_Work instruction_:
Please copy every line from the records below that contains the string "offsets".

(Beginning of Data extracts)

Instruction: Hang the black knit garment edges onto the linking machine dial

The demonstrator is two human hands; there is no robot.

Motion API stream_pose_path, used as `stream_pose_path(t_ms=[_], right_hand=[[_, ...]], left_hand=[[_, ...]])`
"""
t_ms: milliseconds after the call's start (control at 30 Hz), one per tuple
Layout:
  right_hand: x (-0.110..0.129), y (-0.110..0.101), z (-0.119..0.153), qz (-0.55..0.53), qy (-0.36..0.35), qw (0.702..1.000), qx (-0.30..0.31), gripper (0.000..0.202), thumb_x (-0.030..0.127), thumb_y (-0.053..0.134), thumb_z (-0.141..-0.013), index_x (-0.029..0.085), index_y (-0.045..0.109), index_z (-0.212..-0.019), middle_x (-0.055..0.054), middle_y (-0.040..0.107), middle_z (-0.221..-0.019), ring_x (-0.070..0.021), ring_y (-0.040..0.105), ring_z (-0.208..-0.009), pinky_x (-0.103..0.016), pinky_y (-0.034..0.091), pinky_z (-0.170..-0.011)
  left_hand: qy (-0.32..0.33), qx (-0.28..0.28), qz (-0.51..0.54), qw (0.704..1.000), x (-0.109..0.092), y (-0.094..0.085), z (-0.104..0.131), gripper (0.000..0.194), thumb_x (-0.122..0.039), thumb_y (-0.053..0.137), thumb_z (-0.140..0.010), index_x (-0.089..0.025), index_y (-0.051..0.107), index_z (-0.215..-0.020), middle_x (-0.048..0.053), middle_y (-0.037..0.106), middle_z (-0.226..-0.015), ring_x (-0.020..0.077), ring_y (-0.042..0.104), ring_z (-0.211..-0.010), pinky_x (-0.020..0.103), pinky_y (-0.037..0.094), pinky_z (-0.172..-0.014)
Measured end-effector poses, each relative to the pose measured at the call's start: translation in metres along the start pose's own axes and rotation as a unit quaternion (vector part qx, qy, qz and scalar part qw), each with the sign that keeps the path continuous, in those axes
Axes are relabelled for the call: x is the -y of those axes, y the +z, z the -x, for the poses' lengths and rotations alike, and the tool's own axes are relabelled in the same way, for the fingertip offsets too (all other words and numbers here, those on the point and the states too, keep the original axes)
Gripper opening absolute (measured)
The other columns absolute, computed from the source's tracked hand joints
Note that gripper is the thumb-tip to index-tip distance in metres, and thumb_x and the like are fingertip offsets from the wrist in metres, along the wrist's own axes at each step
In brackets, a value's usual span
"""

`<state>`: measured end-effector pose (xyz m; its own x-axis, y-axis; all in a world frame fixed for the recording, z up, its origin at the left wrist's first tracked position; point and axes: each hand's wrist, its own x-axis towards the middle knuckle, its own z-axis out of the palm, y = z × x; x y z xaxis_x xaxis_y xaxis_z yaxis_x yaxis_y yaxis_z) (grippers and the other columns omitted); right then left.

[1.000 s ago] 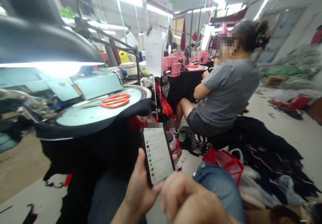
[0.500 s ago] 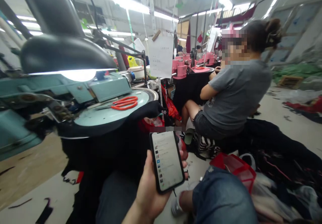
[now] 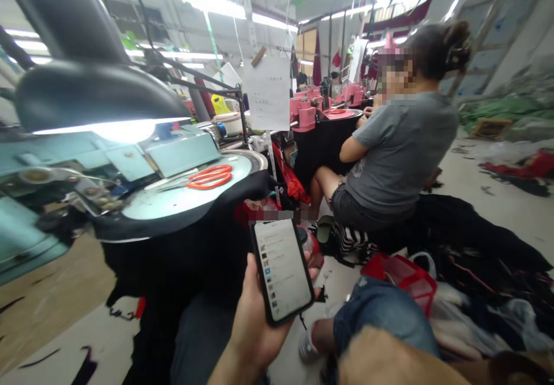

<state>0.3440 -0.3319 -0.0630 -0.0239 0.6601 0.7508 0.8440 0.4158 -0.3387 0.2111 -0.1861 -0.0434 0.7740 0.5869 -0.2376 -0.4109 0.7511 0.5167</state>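
In the lower middle, my left hand [image 3: 253, 321] is closed round a smartphone [image 3: 283, 272] in a black case. Its lit screen faces me and shows a list with small icons. My right hand [image 3: 376, 356] is at the bottom edge, in front of my denim-covered knee [image 3: 385, 310]. Motion blurs it, so its fingers cannot be made out. Left of the phone, black knit fabric [image 3: 173, 264] hangs from the round plate [image 3: 151, 203] of a light-blue machine. Red-handled scissors [image 3: 210, 177] lie on that plate.
A black lamp [image 3: 99, 93] shines above the machine. A paper sheet [image 3: 268, 93] hangs beyond it. To the right, a co-worker [image 3: 402, 148] sits at a pink machine [image 3: 305, 111]. A red mesh bag [image 3: 402, 278] and dark cloth [image 3: 485, 240] lie on the floor.
My right hand has come into view at the bottom right. The phone stays in my left hand, and the whole view has shifted slightly.
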Motion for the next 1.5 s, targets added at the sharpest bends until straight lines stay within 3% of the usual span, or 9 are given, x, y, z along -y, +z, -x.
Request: stream_pose_path(t_ms=[100,233,533,667,767,867,1133,1333,1500], right_hand=[[-0.007,-0.004,-0.014,0.01,-0.004,1.0,-0.018,0.019,0.026,0.061,-0.091,0.021,0.067,-0.108,-0.005,0.07,-0.093,-0.0187,0.067,-0.091,-0.034,0.052,-0.097],[-0.015,0.01,-0.014,0.029,0.018,0.999,-0.039,0.029,0.03,0.054,-0.095,0.014,0.062,-0.118,-0.013,0.058,-0.118,-0.0245,0.054,-0.117,-0.044,0.04,-0.109],[-0.025,0.018,-0.018,-0.002,0.034,0.999,-0.012,0.037,0.04,0.047,-0.1,0.018,0.058,-0.127,-0.014,0.043,-0.136,-0.0293,0.04,-0.13,-0.048,0.038,-0.107],[-0.027,0.023,-0.014,0.02,0.0,1.0,-0.003,0.037,0.043,0.047,-0.099,0.022,0.059,-0.127,-0.011,0.041,-0.139,-0.03,0.036,-0.133,-0.053,0.029,-0.113],[-0.028,0.027,-0.013,0.055,0.016,0.998,-0.017,0.035,0.04,0.051,-0.097,0.023,0.059,-0.127,-0.011,0.039,-0.142,-0.0324,0.034,-0.134,-0.057,0.025,-0.113],[-0.029,0.028,-0.014,0.05,0.041,0.997,-0.043,0.036,0.037,0.052,-0.096,0.021,0.058,-0.128,-0.013,0.036,-0.144,-0.0335,0.033,-0.135,-0.057,0.029,-0.111],[-0.033,0.029,-0.018,0.038,0.048,0.998,-0.034,0.031,0.029,0.055,-0.093,0.023,0.061,-0.122,-0.011,0.037,-0.144,-0.0334,0.033,-0.135,-0.058,0.03,-0.111],[-0.029,0.03,-0.016,0.001,0.054,0.997,-0.047,0.034,0.024,0.053,-0.092,0.022,0.059,-0.125,-0.011,0.036,-0.145,-0.0316,0.035,-0.135,-0.054,0.035,-0.11],[-0.025,0.03,-0.008,-0.001,0.051,0.998,-0.037,0.034,0.023,0.054,-0.09,0.023,0.06,-0.124,-0.01,0.036,-0.145,-0.0323,0.034,-0.136,-0.057,0.03,-0.112]], left_hand=[[-0.01,0.032,0.024,0.999,0.001,0.004,-0.001,0.062,-0.061,0.04,-0.096,-0.012,0.069,-0.122,0.019,0.07,-0.121,0.0309,0.072,-0.099,0.046,0.056,-0.09],[-0.015,0.062,0.045,0.997,0.004,0.009,-0.002,0.066,-0.06,0.037,-0.098,-0.008,0.069,-0.122,0.019,0.072,-0.117,0.0292,0.07,-0.101,0.044,0.05,-0.099],[-0.032,-0.009,0.056,0.998,0.008,0.009,0.0,0.059,-0.057,0.042,-0.097,-0.011,0.067,-0.125,0.016,0.072,-0.119,0.0324,0.064,-0.117,0.047,0.044,-0.107],[-0.05,0.003,0.056,0.997,0.009,0.008,0.002,0.063,-0.06,0.041,-0.097,-0.009,0.068,-0.123,0.018,0.072,-0.116,0.0329,0.065,-0.115,0.047,0.045,-0.106],[-0.062,0.018,0.063,0.996,0.011,0.008,0.004,0.064,-0.06,0.04,-0.097,-0.009,0.067,-0.125,0.017,0.072,-0.117,0.0325,0.065,-0.115,0.046,0.045,-0.105],[-0.079,0.028,0.075,0.994,0.013,0.008,0.005,0.064,-0.061,0.039,-0.097,-0.011,0.065,-0.129,0.016,0.071,-0.119,0.0319,0.064,-0.115,0.046,0.045,-0.105],[-0.066,0.03,0.078,0.994,0.016,0.003,0.005,0.063,-0.059,0.04,-0.097,-0.01,0.067,-0.127,0.017,0.071,-0.12,0.0303,0.067,-0.112,0.043,0.045,-0.105],[-0.067,0.005,0.066,0.996,0.018,0.0,0.004,0.062,-0.057,0.041,-0.098,-0.009,0.066,-0.127,0.017,0.072,-0.119,0.0314,0.065,-0.116,0.044,0.045,-0.106],[-0.062,0.049,0.065,0.995,0.018,-0.003,0.003,0.064,-0.059,0.038,-0.098,-0.009,0.067,-0.126,0.017,0.07,-0.122,0.0322,0.062,-0.119,0.045,0.043,-0.107]])
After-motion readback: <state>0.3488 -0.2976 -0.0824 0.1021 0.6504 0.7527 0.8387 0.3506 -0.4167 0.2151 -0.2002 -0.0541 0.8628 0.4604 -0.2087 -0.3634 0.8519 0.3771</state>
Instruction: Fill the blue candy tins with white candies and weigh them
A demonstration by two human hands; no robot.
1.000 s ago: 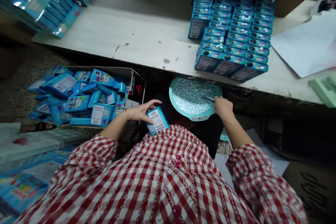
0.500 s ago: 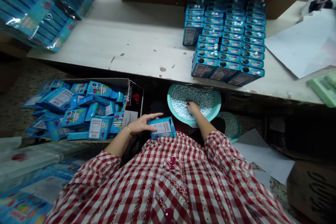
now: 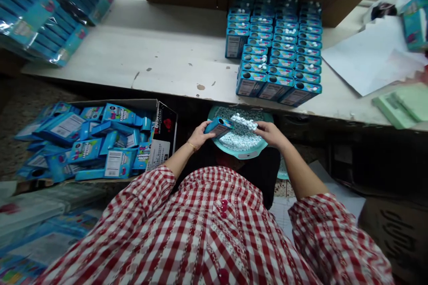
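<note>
My left hand (image 3: 200,136) is closed around a small blue candy box (image 3: 219,127), tilted so that the dark round hole in its end faces up and right. To its right my right hand (image 3: 271,134) pinches the end of a scoop heaped with small white candies (image 3: 243,121); the heap hides most of the scoop. The heap is close to the box's holed end. Both are over a turquoise basin (image 3: 249,155) full of the same white candies.
Left of me a carton (image 3: 162,136) holds many blue boxes. Rows of upright blue boxes (image 3: 277,82), some with candies on top, stand on the white table (image 3: 167,71). Wrapped packs (image 3: 50,18) lie at the far left, paper sheets (image 3: 361,62) at right.
My right hand has risen out of the candies, bringing up a heaped scoop. My left hand has moved right and up with the box, turning its holed end toward the heap.
</note>
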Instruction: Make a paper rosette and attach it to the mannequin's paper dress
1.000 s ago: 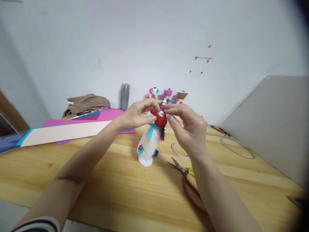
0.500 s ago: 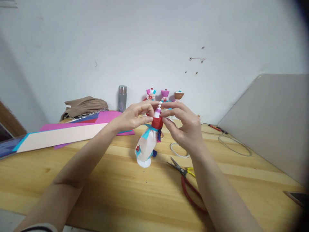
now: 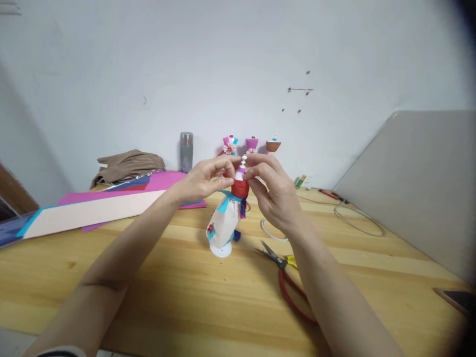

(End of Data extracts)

_Output of the exercise_:
Axes are relabelled for the call: x is the -y of those axes, y the +z, z the -x, for the poses' lengths and rotations alike, and the tool's own axes are relabelled in the same way, for the fingertip offsets too (all other words and numbers here, those on the point and the states too, keep the original axes)
Note that gripper is the thumb-tip to index-tip distance in metres, and thumb_x and the like are fingertip offsets from the wrist in metres, along the wrist's own axes at each step

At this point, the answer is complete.